In a recent post on the Well Blog on The New York Times, Theresa Brown, RN, delves deeper into the issue of why nurses bully one another, reminiscing about when she first started out as a nurse and experienced senior nurses lying about whether Brown had completed her work.
"It's the dirty little secret of nursing, and it needs to be publicly acknowledged, and just as publicly discussed, because it's keeping us down," she wrote.
Other nurses in the field are aware of the situation.
"This lateral hostility is still alive and festering," says Tonya J. Barrere. "It seems more prevalent in the critical care areas [maybe because these nurses are many times aggressive by nature]. Many critical care nurses feel their knowledge level is above 'floor' nurses and they look down on them and consider them inferior. These same nurses are often rude and unprofessional when a bed in their unit is requested."
Brown references Kathleen Bartholomew, RN, MN, a nurse and consultant who literally wrote the book on the topic. In Ending Nurse-to-Nurse Hostility, Bartholomew addresses how and why back-stabbing, intimidation, and sabotage are all too common on some nursing floors, and provides strategies for how to stop these behaviors.
In her book, Bartholomew argues that "research shows verbal abuse significantly affects the work environment by decreasing morale, increasing job dissatisfaction, and creating hostility.
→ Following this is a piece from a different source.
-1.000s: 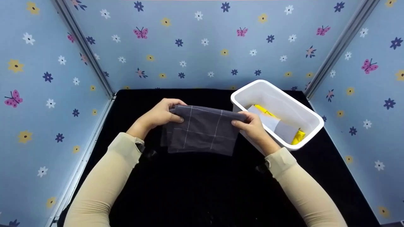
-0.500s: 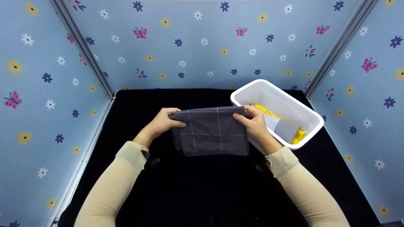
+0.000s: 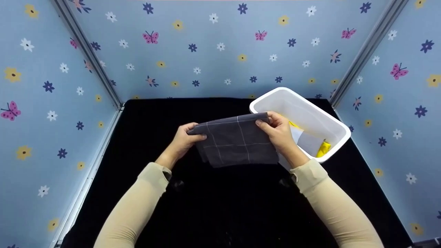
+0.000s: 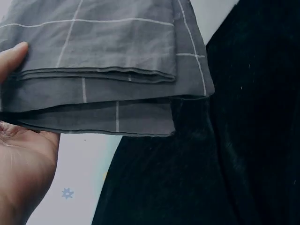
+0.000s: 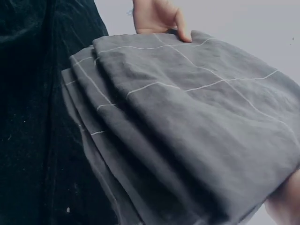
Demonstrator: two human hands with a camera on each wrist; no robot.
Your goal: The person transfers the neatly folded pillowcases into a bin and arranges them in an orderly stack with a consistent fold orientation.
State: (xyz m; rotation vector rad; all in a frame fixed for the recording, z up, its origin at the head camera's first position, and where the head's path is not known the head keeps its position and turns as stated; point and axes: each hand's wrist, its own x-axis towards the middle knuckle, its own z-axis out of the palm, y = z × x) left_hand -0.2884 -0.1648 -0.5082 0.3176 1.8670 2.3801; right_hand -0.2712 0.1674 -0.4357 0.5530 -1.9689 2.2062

Bullied staff report a decreased sense of relaxation and well-being at work, increased mistrust, low self-esteem, and lack of support from both staff and superiors."
To help prevent against the common issue, Bartholomew suggests the way to break out of the cycle of oppression is "to illuminate the behaviors and raise our self-esteem." Bartholomew continues saying "when self-esteem is low, individuals are powerless to change their situation, thus the very act of taking back our power raises our self-esteem."